The Battles We Fight

I am a lazy person. I admit it, and I’m not a least bit ashamed to say it. They say that admission is winning  half the battle.  So yeah, I can admit it.  Leave me alone at home, and I’d be lying in bed, watching television, or I’d be busy with my ipad, laptop or mobile phone. Playing games such Game of War (I have a level 17 stronghold), or Sim City Deluxe Edition (Mayor of at least nine cities), or endlessly reading articles in the world wide web.

I also aspire for a comfortable life. Nothing big, just simple stuff like opening the fridge door to see it full, pulling out cash to pay for the day to day necessities. You know, stuff like, bills payment, kids’ lunches, gasoline, mortgage, credit card etc etc. Going on the occasional vacation also sits well with me. Having a beer on a white sand beach as the sun begins to set with my girlfriend beside me. Feeling the cool breeze on our skin as we continue to stare at the last rays of the sun. Occasional couples massages, dinner dates and strolling along malls and parks.
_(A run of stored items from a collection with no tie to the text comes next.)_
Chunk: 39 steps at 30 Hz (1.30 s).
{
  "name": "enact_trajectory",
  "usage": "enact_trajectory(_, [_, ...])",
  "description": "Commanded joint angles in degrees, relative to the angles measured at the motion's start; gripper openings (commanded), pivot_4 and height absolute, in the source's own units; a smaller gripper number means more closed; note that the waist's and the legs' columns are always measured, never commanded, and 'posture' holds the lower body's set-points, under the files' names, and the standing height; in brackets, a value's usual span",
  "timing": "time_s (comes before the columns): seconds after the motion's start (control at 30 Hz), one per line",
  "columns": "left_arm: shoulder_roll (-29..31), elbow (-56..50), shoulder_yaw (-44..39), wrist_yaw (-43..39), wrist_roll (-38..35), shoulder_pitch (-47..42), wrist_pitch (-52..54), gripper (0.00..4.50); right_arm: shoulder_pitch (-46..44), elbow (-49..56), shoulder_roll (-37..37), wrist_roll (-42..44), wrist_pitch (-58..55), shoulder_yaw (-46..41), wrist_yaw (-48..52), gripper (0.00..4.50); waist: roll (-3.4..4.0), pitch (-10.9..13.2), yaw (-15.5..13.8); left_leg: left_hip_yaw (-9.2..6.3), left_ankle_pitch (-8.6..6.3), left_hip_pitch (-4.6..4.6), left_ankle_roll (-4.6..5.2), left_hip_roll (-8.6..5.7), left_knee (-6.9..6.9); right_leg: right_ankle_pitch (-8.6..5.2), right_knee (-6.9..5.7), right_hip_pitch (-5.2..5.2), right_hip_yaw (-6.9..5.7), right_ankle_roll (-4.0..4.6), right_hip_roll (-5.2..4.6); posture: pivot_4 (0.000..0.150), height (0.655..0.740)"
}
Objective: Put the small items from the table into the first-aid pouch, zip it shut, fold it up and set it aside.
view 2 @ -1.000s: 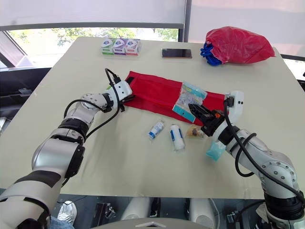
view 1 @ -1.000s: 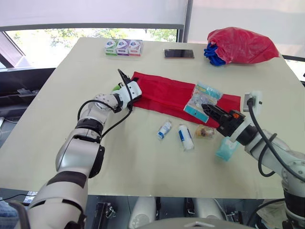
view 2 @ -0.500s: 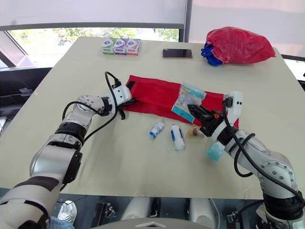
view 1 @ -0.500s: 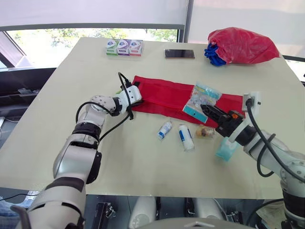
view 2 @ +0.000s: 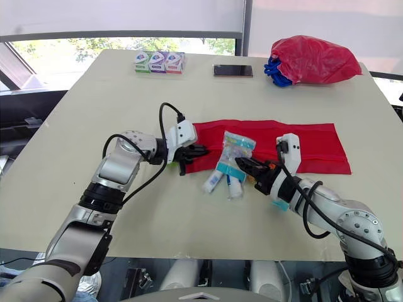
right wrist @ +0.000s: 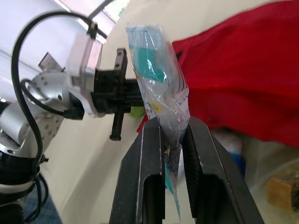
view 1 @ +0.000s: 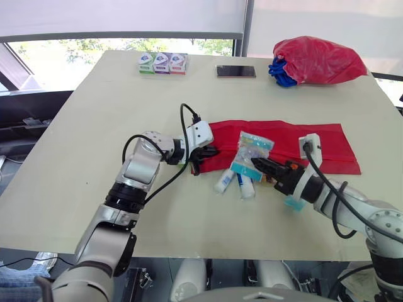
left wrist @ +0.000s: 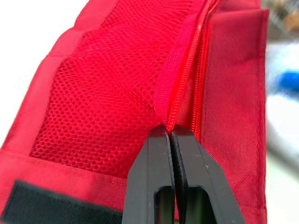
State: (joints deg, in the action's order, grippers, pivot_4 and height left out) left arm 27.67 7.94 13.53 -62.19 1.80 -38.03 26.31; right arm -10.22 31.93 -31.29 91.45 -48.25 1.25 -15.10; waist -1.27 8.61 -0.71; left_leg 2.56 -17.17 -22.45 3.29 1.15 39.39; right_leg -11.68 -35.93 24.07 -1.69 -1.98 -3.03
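My left tool (left wrist: 168, 131) is pinched together on the zip edge of the first-aid pouch (view 1: 289, 141), at the pouch's 9 o'clock end. The pouch lies flat in the middle of the worktop (view 1: 94, 126). My right tool (right wrist: 170, 125) is clamped on the lower edge of a clear packet (view 1: 252, 150), held upright at the pouch's 6 o'clock side. I judge the packet light, crinkly and slippery, best gripped by its sealed edge. The pouch looks like limp mesh fabric, so I'd hold its mouth open by the lip.
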Motion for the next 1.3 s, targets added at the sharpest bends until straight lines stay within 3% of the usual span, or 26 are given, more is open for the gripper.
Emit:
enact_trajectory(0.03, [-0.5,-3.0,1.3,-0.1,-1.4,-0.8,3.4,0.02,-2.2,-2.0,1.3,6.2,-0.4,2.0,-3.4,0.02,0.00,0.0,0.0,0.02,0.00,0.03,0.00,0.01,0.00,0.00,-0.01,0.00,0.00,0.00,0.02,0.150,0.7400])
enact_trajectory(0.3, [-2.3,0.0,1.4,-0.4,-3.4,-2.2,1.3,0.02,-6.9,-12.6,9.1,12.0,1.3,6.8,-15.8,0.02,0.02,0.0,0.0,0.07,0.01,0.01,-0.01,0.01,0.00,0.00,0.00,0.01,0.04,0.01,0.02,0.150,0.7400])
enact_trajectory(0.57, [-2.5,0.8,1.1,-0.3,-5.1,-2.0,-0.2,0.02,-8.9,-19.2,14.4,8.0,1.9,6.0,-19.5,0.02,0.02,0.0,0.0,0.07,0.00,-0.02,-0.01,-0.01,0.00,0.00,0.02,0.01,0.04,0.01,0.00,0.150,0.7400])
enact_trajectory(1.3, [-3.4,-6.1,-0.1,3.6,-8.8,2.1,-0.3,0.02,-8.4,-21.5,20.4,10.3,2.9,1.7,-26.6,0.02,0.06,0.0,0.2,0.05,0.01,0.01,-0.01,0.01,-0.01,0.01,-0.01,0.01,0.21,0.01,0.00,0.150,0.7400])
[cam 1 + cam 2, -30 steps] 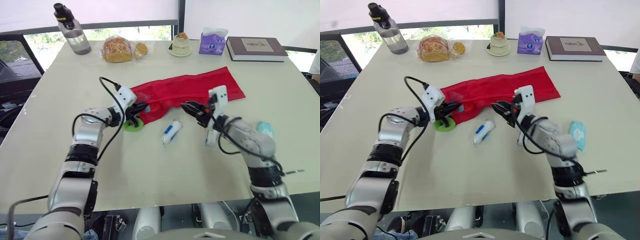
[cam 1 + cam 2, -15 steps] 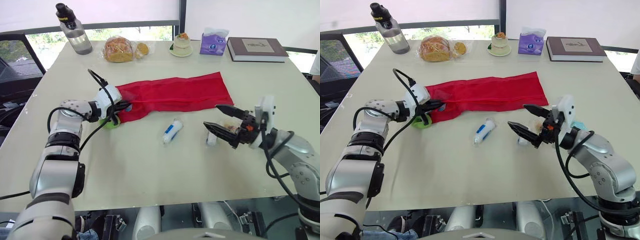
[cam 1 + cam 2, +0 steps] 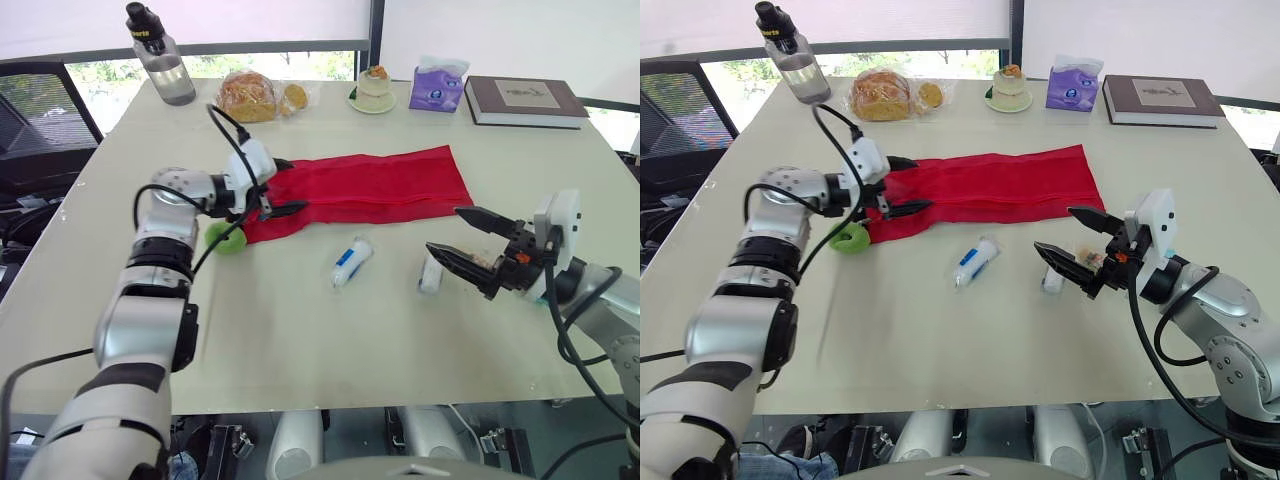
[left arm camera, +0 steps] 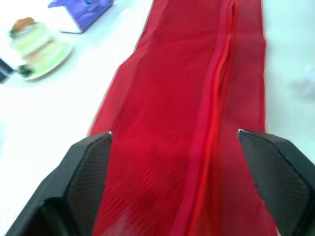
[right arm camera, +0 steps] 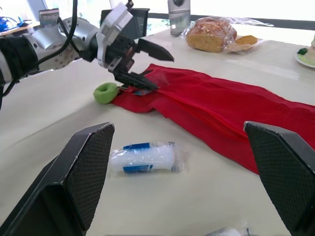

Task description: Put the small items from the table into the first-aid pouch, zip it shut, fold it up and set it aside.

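Here the red pouch (image 3: pixel 360 185) lies flat mid-table, the left gripper (image 3: pixel 296 185) spread wide and empty at its left end, perhaps touching. The right gripper (image 3: pixel 443 229), equally agape, should straddle the white packet (image 3: pixel 430 272) squarely.

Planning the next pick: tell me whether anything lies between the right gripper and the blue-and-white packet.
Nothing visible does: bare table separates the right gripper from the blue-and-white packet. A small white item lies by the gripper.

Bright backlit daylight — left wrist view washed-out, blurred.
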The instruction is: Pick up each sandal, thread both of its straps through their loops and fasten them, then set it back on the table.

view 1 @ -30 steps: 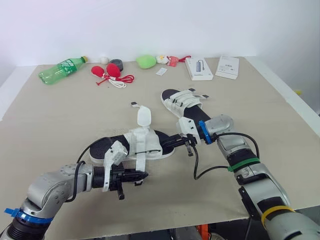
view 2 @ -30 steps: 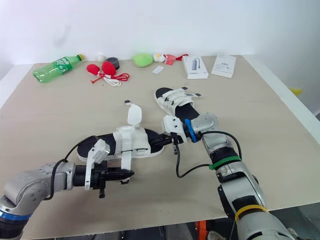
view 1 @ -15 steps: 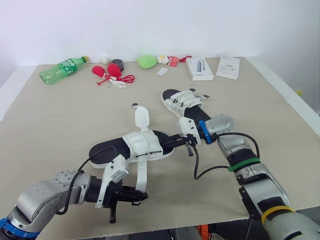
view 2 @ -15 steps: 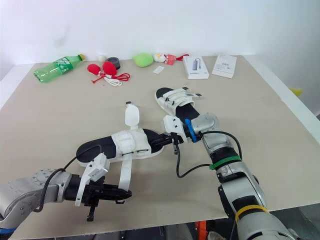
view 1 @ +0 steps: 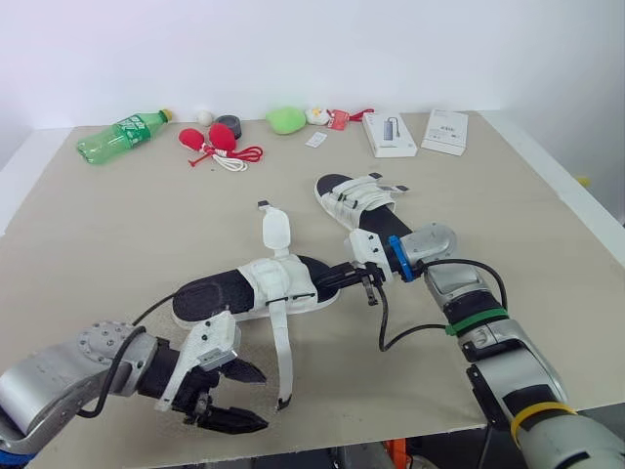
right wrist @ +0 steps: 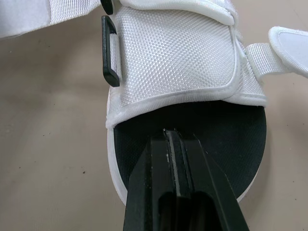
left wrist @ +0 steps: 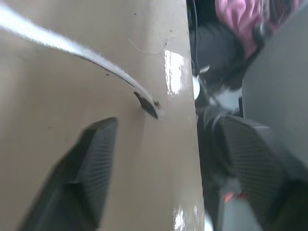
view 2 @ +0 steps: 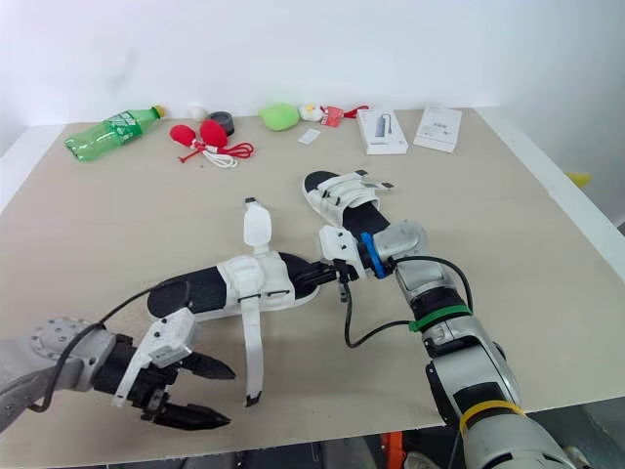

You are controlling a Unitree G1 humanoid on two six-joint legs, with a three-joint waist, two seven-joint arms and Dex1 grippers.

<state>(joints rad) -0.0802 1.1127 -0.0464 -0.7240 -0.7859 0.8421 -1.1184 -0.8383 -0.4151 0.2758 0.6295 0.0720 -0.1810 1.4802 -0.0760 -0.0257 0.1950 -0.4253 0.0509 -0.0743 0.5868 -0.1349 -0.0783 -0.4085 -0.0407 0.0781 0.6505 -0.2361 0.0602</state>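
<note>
The near sandal [view 1: 259, 288] has a black sole and a white upper and lies on the table. One strap flap [view 1: 276, 233] stands up behind it. Its long strap [view 1: 283, 342] runs toward the table's front edge and ends in a dark tip [view 1: 281, 401]. My left gripper [view 1: 256, 398] is open just left of that tip, holding nothing. In the left wrist view the strap tip [left wrist: 147, 103] lies ahead of the spread fingers [left wrist: 91, 163]. My right gripper [right wrist: 172, 139] is shut, its tips resting on the sandal's black footbed. The second sandal [view 1: 359, 198] lies behind it.
Along the far edge lie a green bottle [view 1: 122, 135], red items with a cord [view 1: 215, 142], a green object [view 1: 285, 119] and two white boxes [view 1: 389, 134]. A black cable [view 1: 391, 332] loops from my right arm. The table's front edge [view 1: 322, 440] runs just below my left gripper.
My left gripper drew the long strap's tip toward the front edge, then opened and let it go. The sandal shifted slightly. The right gripper stayed put.
</note>
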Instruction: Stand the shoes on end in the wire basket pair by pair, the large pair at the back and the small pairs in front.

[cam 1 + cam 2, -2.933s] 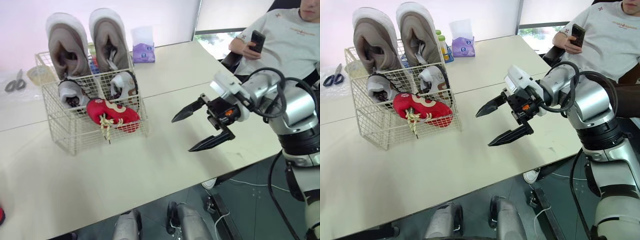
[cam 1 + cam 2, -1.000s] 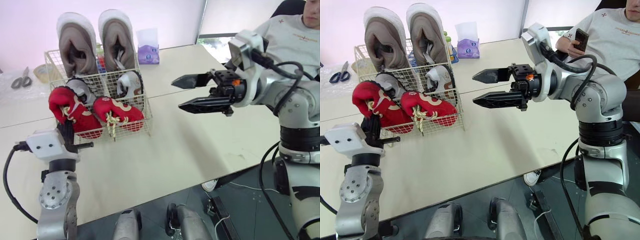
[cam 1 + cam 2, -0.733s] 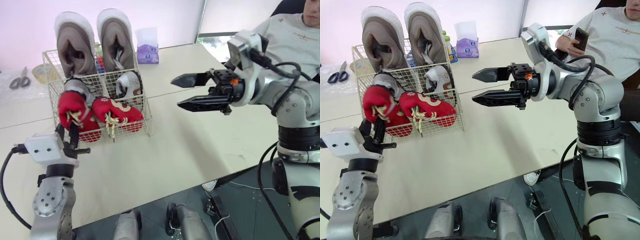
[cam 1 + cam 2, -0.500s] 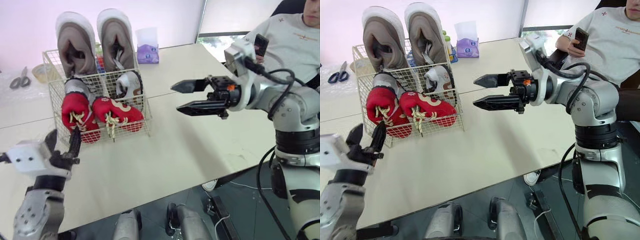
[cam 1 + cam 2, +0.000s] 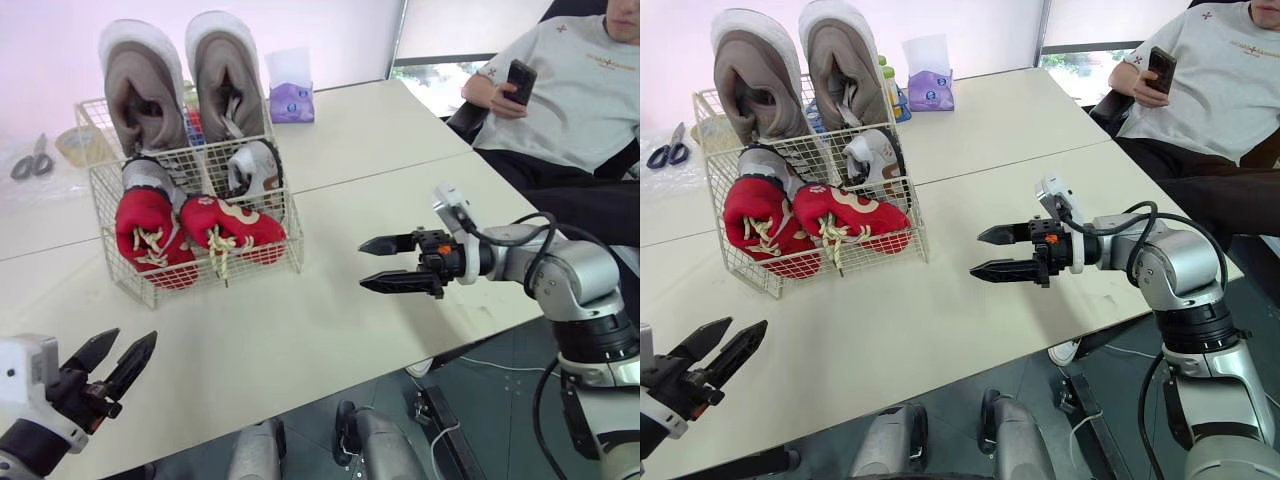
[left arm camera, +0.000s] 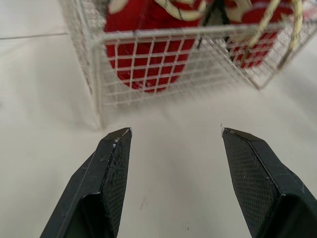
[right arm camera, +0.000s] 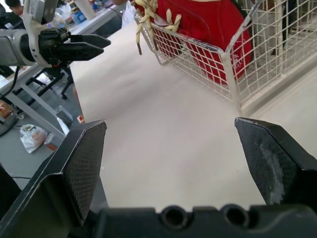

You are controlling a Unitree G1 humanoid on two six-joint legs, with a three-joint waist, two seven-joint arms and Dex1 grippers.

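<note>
Left gripper [image 5: 134, 336] fingers spread, empty, over near left corner of table [image 5: 300, 330]. Right gripper [image 5: 362, 266] fingers apart, empty, above table toward right edge. Basket [image 5: 200, 150] near far left edge: red shoes [image 5: 150, 230] in front, one tilted; grey pair [image 5: 255, 165] behind; large pair [image 5: 225, 75] on end at back.

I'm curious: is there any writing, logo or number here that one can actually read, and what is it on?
No text here can be read for certain.
On the purple tissue pack: a printed label, too blurred to read.
On the person's shirt: small chest print, too small to read.
On the red shoe: a pale mark on its side, not legible as letters.
</note>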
It’s a contradiction really. On the one hand, if given a chance, I wouldn’t want to move out of bed. On the other, the comfortable life doesn’t really jive with my preferred lifestyle. And yet here I am, with an above average monthly salary, stressed out but otherwise, quite successful inside the corporate jungle of the metropolis. If you ask me how I did it, I’d say that my God loves me so much. I’m one lucky son of a bitch or I just choose to pick my battles.

There’s a board meeting that’s coming next week and guess who the main presenter is? Why me of course.  The problem is this, it’s already Thursday, the meeting on is on Wednesday and here I am, still not nearly half of what I need to do for my presentation.  I have felt the pangs of fear and anxiety a lot more recently, but I can’t seem to hit my groove.  I have calmed down, tried to remove the clutter from my head and focus, yet, there is resistance in me to do what needs to be done.  Frankly speaking, I should be doing the presentation right now, yet I find myself writing.   As I plod along in this plane of existence, I find that the hardest battles to fight are those that I need to wage from within.  I also noticed that each and every time I go into these battles the rewards are sensational.  Yet, the conflict is there.  I think my very nature resists the thought of putting myself in stressful situations.  Come to think of it, I believe that all people are like this, if not the majority.

So anyway, with that said, I will finish this piece with a lesson for myself.  To live in ones comfort zone is the death of all progress in one’s life.